Material for the task: Begin

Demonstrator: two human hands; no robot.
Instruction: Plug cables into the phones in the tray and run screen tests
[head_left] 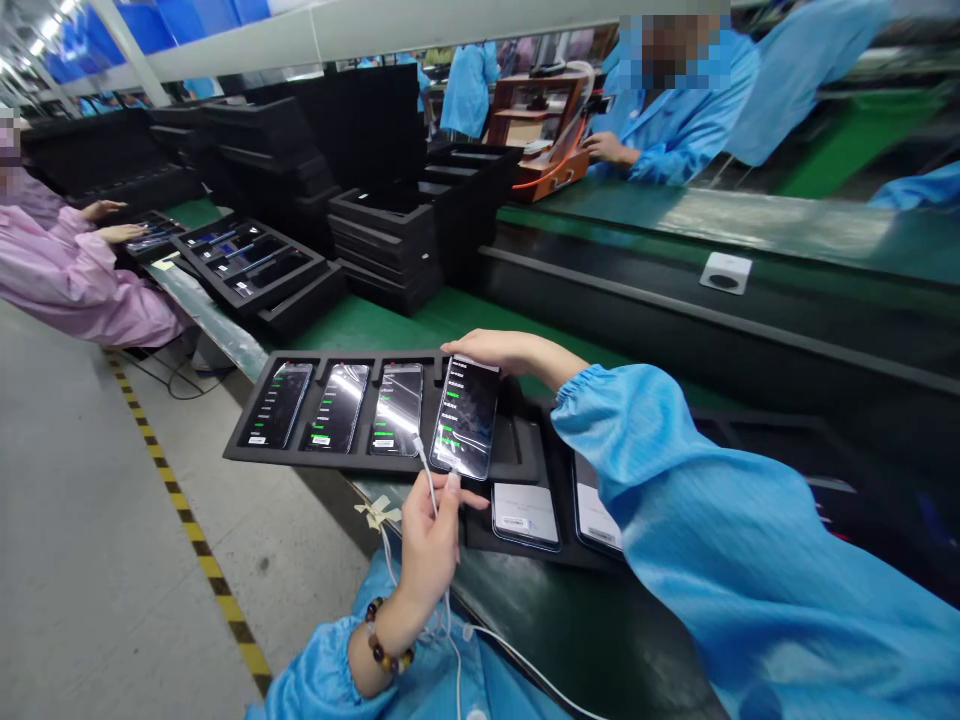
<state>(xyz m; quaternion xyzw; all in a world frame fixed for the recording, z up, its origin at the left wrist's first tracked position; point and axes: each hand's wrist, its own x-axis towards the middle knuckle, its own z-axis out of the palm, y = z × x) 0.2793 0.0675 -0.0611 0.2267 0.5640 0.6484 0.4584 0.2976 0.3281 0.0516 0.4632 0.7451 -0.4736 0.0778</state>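
Note:
A smartphone (pixel 466 415) with lit list text on its dark screen is tilted over a black foam tray (pixel 247 452). My right hand (pixel 499 350) grips its top end, fingers closed around the edge. At the phone's lower end, my left hand (pixel 431 535) pinches the plug of a white charging cable (pixel 453 482), which touches the phone's bottom edge; whether it is fully seated I cannot tell. A second white cable plug (pixel 418 442) lies by the lower corner of the nearest phone in the tray (pixel 397 405). Two more lit phones (pixel 335 405) sit in slots farther left.
Another foam tray holding phones with white labels (pixel 525 512) lies to the right, partly under my sleeve. Stacked black trays (pixel 382 240) stand behind. A small white box (pixel 725 273) rests on the far ledge. Co-workers sit at left (pixel 90 270) and across (pixel 675 110).

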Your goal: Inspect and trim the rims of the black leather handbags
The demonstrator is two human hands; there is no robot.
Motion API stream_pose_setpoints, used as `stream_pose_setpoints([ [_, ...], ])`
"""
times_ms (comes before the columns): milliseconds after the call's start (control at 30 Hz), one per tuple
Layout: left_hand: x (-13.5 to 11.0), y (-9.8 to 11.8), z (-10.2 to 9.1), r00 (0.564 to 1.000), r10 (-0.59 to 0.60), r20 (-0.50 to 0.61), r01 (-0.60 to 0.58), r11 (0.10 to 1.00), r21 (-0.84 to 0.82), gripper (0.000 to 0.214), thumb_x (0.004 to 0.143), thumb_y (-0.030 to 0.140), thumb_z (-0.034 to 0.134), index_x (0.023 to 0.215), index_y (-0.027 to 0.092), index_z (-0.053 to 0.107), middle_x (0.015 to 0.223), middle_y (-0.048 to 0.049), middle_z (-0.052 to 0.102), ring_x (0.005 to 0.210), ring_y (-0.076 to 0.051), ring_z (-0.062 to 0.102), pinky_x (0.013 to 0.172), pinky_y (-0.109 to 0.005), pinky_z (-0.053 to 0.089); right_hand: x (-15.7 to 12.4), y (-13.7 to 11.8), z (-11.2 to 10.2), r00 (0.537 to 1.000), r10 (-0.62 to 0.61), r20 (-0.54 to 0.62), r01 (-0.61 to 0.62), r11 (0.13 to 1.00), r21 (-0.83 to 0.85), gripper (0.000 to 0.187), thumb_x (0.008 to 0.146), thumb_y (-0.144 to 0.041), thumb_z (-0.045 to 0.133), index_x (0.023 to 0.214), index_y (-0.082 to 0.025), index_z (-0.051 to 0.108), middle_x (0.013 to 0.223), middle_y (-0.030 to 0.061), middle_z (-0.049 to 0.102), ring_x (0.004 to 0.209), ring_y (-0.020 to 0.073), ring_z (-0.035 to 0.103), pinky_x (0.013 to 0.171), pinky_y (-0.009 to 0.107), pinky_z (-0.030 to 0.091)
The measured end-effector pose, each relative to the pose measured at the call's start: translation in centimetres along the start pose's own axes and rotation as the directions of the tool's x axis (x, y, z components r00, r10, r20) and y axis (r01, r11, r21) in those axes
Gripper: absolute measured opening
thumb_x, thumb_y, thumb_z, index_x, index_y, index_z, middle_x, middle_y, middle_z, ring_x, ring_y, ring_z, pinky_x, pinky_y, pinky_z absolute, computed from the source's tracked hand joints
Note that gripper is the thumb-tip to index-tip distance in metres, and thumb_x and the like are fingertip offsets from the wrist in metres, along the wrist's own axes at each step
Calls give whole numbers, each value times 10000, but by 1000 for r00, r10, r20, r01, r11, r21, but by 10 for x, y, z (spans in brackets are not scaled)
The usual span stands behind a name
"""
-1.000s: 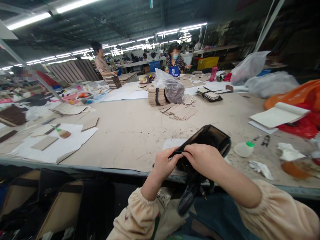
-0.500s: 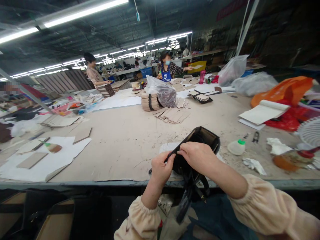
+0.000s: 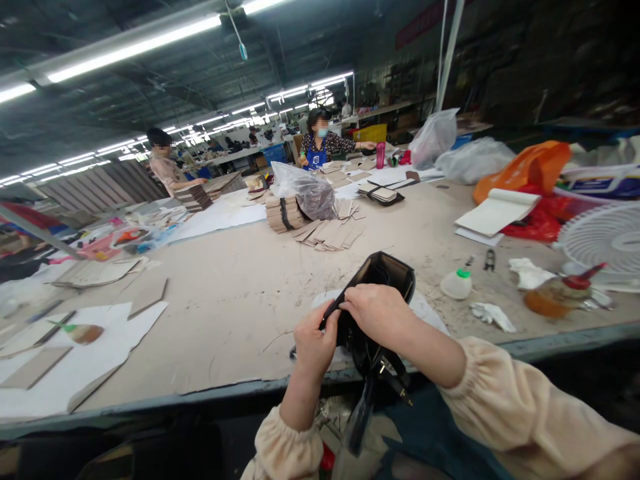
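A black handbag (image 3: 407, 283) with a brown lining rests tilted at the table's front edge, its mouth facing up. My left hand (image 3: 315, 337) pinches the bag's left rim between thumb and fingers. Close beside it, my right hand (image 3: 375, 310) grips the same rim, fingers curled over the edge. A dark strap with metal fittings (image 3: 395, 383) hangs below the bag over the table edge. Under the bag lies a pale sheet (image 3: 430, 313). The fingertips partly hide the stretch of rim they hold.
Right of the bag are a green-capped bottle (image 3: 456, 285), an amber bottle (image 3: 555, 297), a white glove (image 3: 493, 316) and a white fan (image 3: 607, 237). Board pieces (image 3: 330, 233) lie in the middle. At left, a glue bottle (image 3: 83, 332) lies on white paper. A co-worker (image 3: 317, 143) sits across the table.
The view has turned and tilted, so the table's contents sit further left. Both hands keep their grip on the bag's rim. The co-worker's outstretched hand no longer shows the pale piece.
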State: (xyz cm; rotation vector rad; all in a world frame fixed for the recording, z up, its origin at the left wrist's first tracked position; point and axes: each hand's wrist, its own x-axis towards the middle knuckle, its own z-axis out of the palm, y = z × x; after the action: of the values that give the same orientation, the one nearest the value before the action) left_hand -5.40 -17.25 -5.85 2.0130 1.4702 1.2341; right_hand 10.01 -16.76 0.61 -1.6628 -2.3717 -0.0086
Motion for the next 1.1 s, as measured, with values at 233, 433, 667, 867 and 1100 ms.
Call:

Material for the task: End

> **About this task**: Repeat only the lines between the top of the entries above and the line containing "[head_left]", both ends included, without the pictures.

> **Answer section**:
Demonstrator: two human hands; no robot.
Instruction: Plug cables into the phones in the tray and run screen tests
[head_left] 

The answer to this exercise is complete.